Note: The way I elected to configure these two items, would traditionally make them halliards; i.e.; Both pieces of cordage attach to a moveable item, follow a course up the mast, and then return to the deck. The common mast top return for both halliards is located approximately 27 in. up from the bottom of the mast. Returning to the deck, these halliards are secured under two very adjustable nylon machine screws (see Preface and Photo). To achieve a horizontal line to the screw heads, a 1/4 in. high X 3/4 in long deck fence is CA’d to the deck near the nut heads. The cordage (halliards) is passed through two 1/16 in. holes in the fence to the screw head. Again, a small screw driver affords the opportunity to adjust and secure these two halliards. No bowsies.

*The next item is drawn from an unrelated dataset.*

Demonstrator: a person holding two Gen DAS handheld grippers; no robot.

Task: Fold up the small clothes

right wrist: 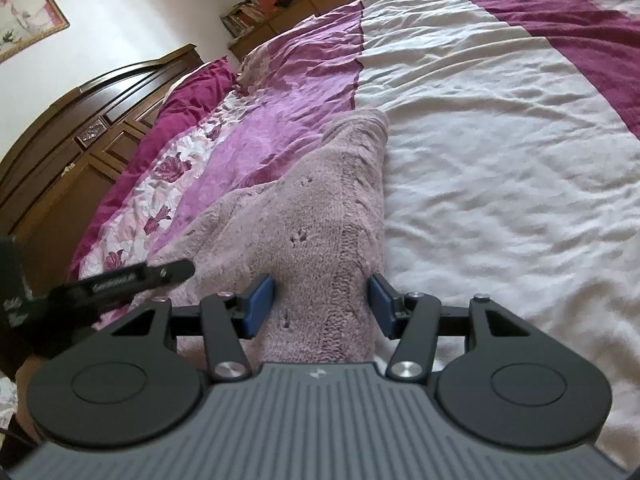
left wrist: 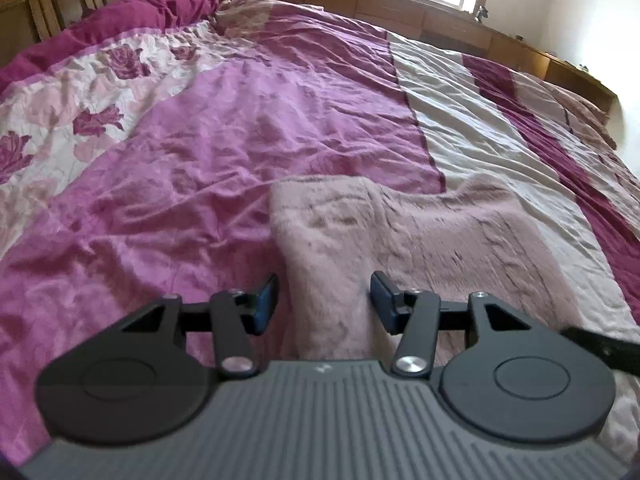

8. Battery weight Management

Note: This is a biggie! The battery in the MM is the heaviest single component in this two pound boat. In the five pound Victoria or the 10 pound Soling, the placement of the same weight is important, but, not as critical. The dilemma: How can you maximize the fore and aft tuning of the heaviest object in the boat? Ideally you would like to be able to move the battery to any location between the rudder post and the keel trunk. If this could be accomplished AND position the two servos in line with the
battery, you could achieve ideal beam to beam and fore and aft weight symmetry. The heaviest items in the boat would be as low as possible in the hull, aligned amidship, and be adjustable. A Solution: (1) Make a tunnel under which the battery can slide from the rudder post to the keel
trunk, (2) mount the servos in line on top of the battery tunnel. The lateral weight symmetry for both components would be ideal.
Fabrication: The tunnel is fabricated from three pieces of 1/16 in. Lexan. Lexan is a premium, poly-carbonate and can be purchased at Lowes in 12 in. squares. The tunnel has a 5 X 2 in. top and two lateral walls 4 X 1.5 in. The walls are angled out from the top at 30 degree angles. The three components are bonded with Med CA. Two identical Hittec HS-5085mg
servos are mounted end to end on the top of the tunnel. The battery, resting on the floor of the hull, fits comfortably under the servos. Lateral shifting of the battery is controlled by two 8 X 3/16 in. fore and aft, styrene “fences”. These battery guides are CA’d parallel and 3.75 in. apart
inside the hull wall. The width of the “trough” is dependent upon the width of the battery plus about 1/4 in. on each side. In this trough, the battery pack should move freely from the rudder post to the keel trunk. The battery / servo tunnel may be secured to the hull floor by whatever
means you wish. I enjoyed the use of small conveniently located nylon machine screws. A nice feature of the tunnel concept is that it is totally removable from the boat, …servos, servo arms, and battery. Tuning battery fore and aft: Note: don’t get lost here, – this really is simple. First determine the direction and posture you would like your battery pack to rest, – while under the tunnel. The direction and path of the battery leads going to the receiver must be given consideration. Once the position of the battery in the trough is determined, CA a piece of string to the aft (rear) end of your battery pack. Then CA a piece of string to the forward end of
your battery pack. Next, fabricate “returns” for these strings from 12 in. squares of scrap ABS. Drill a 1/16 in. hole in each return. CA one return near the rudder post and the other to the side of the keel trunk. Thread the aft battery string through the rudder post return and the forward
string through the keel trunk return. With the battery tunnel secure in the hull and servos installed with arms attached and sheeted, bring the two battery tail strings up and over the tunnel and tie them together. You now have a loop that: pull one string and the battery will glide back, pull on the other and the battery pack will glide forward. With a nylon machine screw
anchored on the top of the tunnel, you can secure or release the ends of the loop and position your battery in an infinite number of fore or aft positions. The servos remain anchored and in line on top the tunnel. The servo arms move free and un encumbered.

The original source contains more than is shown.